Na kartach książki Powella odbywa się definiowanie ludzkości. Treść jest bardziej metafizyczna i refleksyjna niż mogłabym się po niej początkowo spodziewać. Mimo iż opisuje życie androida, to jednak jednostki dość rozwiniętej, głęboko odczuwającej to, co odkryła i z jaką wizją swojej przyszłości musi się zmagać. Sztuczna inteligencja, która odczuwa na poziomie człowieczym, a po osiągnięciu odpowiedniego wieku ma zostać potraktowana jak maszyna. To chyba za dzisiejszym przykładem, gdzie coraz częściej maszyna zastępuje człowieka, w przyszłości równie lekką ręką będzie się tworzyć i nadawać cechy ludzkie robotom, by po wypełnieniu ich misji skasować ich pamięć, przerobić, zużyć części na nowe i tak dalej.
Obecnie człowiek żyje w ciągłym pośpiechu, goni za swoimi fantazjami, gdy i one się spełniają nadal nie potrafi wytrwać przy tym co ma, tylko wciąż chce więcej. Do czego go to doprowadzi? Dotrze w tej gonitwie bardzo szybko na kraniec człowieczeństwa, gdzie rozsypie się w pył, a po nim zostanie jedynie.. maszyna.
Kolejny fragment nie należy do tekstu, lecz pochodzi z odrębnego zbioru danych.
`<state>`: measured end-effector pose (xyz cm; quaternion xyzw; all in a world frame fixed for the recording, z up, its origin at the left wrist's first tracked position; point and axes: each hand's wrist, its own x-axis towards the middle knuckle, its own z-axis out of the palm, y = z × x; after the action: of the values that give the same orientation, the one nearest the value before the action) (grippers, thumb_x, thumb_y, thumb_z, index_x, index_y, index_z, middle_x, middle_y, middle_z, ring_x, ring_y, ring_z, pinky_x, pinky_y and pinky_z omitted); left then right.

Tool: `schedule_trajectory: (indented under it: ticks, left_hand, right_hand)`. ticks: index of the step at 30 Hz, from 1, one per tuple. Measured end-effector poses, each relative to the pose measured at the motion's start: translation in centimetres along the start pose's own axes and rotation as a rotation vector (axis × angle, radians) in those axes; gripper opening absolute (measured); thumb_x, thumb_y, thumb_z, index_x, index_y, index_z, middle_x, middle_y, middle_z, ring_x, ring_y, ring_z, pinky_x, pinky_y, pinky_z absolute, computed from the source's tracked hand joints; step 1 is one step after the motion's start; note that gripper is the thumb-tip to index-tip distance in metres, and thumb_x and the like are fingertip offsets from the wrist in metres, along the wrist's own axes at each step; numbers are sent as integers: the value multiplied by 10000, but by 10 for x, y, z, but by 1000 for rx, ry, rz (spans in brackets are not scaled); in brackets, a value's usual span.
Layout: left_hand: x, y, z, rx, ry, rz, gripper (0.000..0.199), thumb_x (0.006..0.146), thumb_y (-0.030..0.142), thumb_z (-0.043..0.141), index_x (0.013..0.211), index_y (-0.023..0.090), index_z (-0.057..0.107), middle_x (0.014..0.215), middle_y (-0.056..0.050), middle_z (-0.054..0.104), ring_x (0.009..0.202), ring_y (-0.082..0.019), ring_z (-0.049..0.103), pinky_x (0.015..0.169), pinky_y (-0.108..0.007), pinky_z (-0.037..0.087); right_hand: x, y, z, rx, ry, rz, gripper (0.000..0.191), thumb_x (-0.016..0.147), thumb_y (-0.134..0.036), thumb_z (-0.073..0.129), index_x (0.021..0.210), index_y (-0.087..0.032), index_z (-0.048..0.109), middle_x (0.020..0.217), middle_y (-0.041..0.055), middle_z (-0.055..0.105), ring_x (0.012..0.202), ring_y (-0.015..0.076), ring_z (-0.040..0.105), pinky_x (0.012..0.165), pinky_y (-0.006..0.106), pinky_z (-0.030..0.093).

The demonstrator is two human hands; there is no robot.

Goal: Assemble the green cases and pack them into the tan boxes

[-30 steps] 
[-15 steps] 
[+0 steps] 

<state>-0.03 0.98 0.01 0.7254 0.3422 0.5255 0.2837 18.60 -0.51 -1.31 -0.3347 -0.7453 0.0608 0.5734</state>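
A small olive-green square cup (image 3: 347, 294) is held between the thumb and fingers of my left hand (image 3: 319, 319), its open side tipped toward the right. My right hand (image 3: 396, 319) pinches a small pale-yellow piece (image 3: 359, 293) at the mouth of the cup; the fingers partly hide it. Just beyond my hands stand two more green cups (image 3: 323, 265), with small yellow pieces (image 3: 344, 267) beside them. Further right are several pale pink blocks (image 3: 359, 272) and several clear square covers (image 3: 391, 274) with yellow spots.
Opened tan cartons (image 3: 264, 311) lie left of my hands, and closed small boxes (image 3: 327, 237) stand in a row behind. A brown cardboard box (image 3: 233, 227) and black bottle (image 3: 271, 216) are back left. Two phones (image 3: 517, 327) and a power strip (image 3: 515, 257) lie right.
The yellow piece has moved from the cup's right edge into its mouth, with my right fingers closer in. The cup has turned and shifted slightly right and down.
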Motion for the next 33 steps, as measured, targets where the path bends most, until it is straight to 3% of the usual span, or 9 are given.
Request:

Opisana historia nie ma optymistycznego wydźwięku. Zapewne jest podyktowana dzisiejszym tempem życia i zachodzącymi niekorzystnymi przemianami. Może stać się głosem rozsądku i próbą dotarcia do naszego sposobu myślenia, może tez być przysłonięta przez nasz wygodnicki, konsumpcyjny tryb życia i odkładanie wszystkiego na później. A jeśli w przyszłości świadomość obudzi się w kimś takim jak Tanya Deeley, będzie oczywiste, że na odbudowanie ludzkości jest już za późno.